The airline’s chairman Michael Joseph said they had requested for Sh9 billion as a bailout package and that so far KQ had received Sh5 billion in January with the balance expected to be issued in July.
“We asked the government for some support in January for maintenance of our Embraer engines to keep us flying as they were due for overall maintenance, we were loaned Sh5 billion and we are still waiting for the balance,” he said during an investor briefing.
When the pandemic eventually comes to an end, it will leave a trail of disruption on its way. Already, KQ has announced that it will be making some adjustments on its routes by either stopping, cutting on frequencies or suspending flights all together.
The carrier, which recently reported a Sh12.9 billion loss for the financial year ended December 2019, up from Sh7.7 billion in 2018, said it needs State bailout to remain afloat.
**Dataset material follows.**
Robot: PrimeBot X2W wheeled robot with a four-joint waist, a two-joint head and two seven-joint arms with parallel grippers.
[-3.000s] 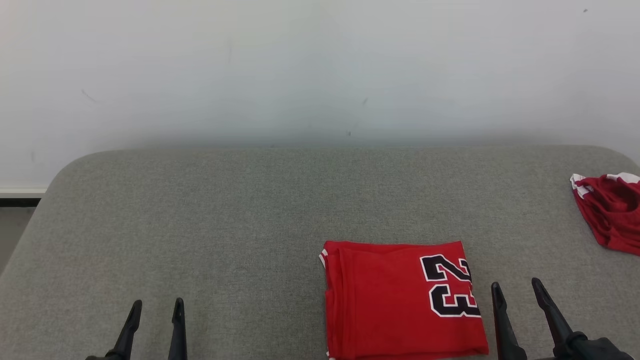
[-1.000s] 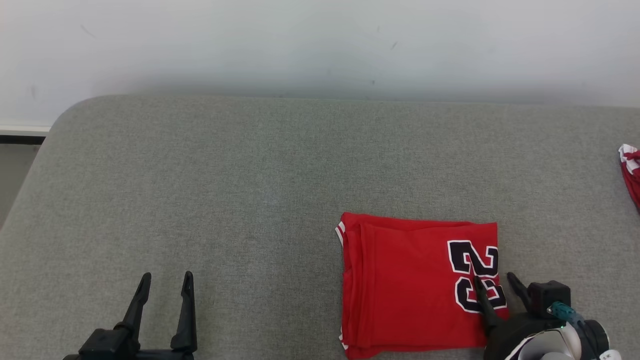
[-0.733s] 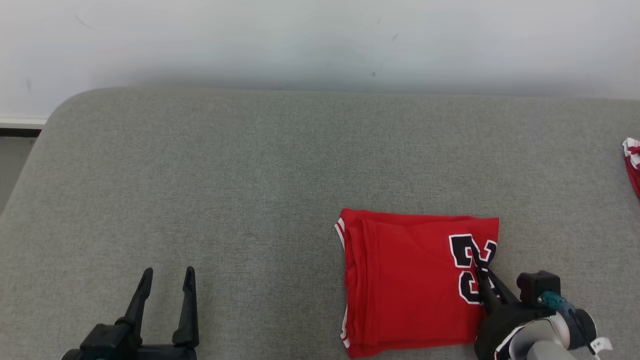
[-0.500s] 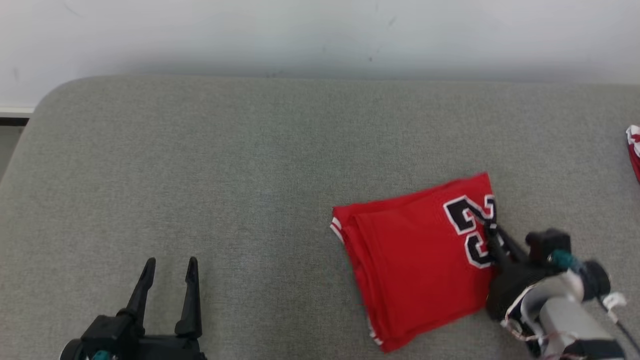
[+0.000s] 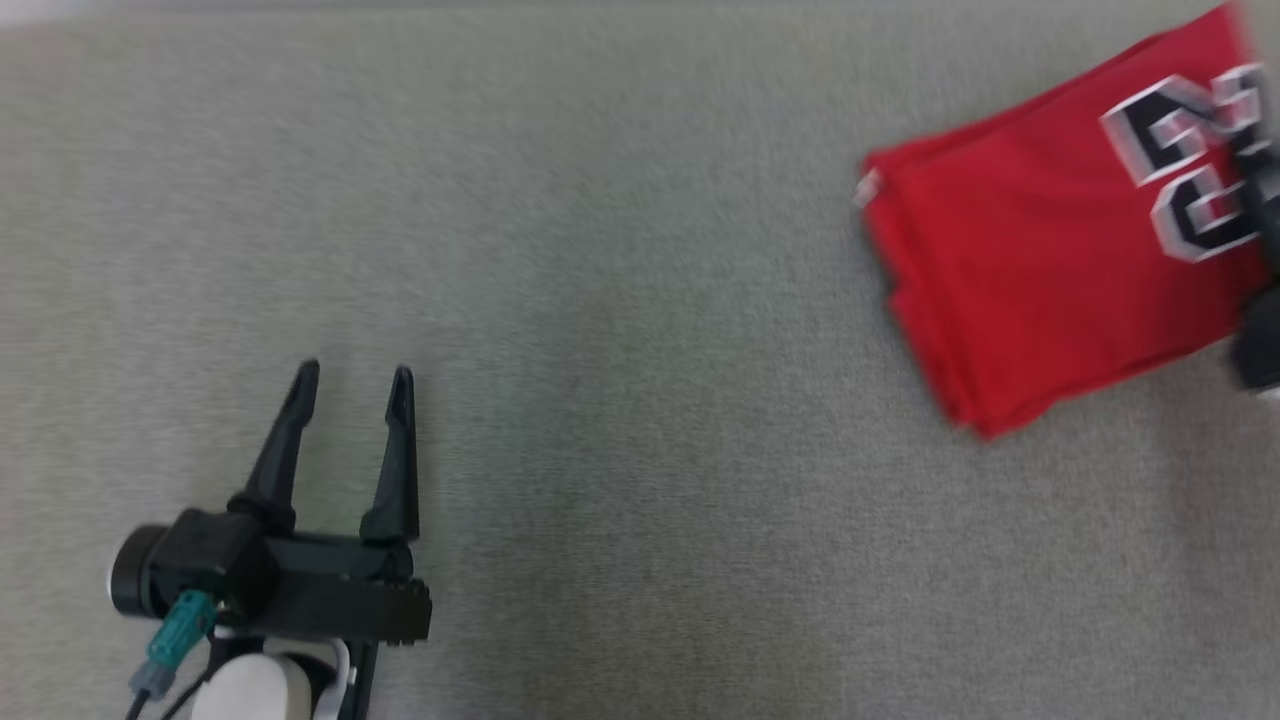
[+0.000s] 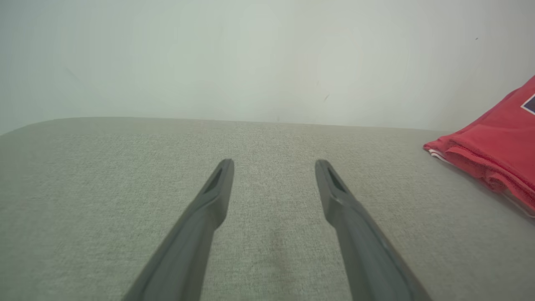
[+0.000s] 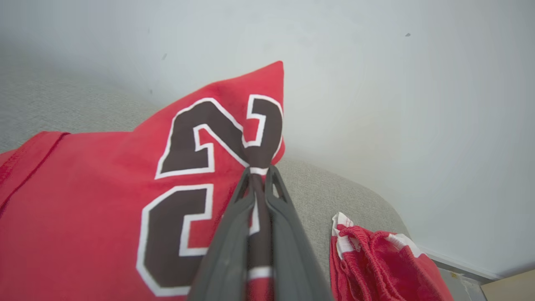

The losses were attributed to increased cost of operations.
A legal framework for the nationalisation of Kenya Airways was set for discussion yesterday when Parliament resumed. The outcome could change stakes for key shareholders that include a consortium of local banks and Royal Dutch Airlines.
Under the plan, the government, which owns 48.9 percent of KQ, is expected to buy out the remaining holders of 51.1 percent of the shares and form Aviation Holding Company to run the national carrier and Kenya Airports Authority (KAA), which manages airports in the country.
Kenya Association of Air Operators (KAAO), a lobby of commercial airline operators, said they were in a deep financial hole and need a loan from the government for training of their pilots, servicing of the aircraft and purchasing of spare parts.
“We need a soft loan from the government with a friendly interest rate to jump-start our activities, without that, it might be difficult for us to get back to business once the restrictions are lifted,” said Kenya Association of Air Operators (KAAO) executive secretary Col (Rtd) Eutychus Waithaka.
KAA said it will seek government financial support in the next six months if the normal operations would not have resumed in the aviation sector.
The agency said the cash reserves that they have at the moment can only last their operations for the coming six months from now.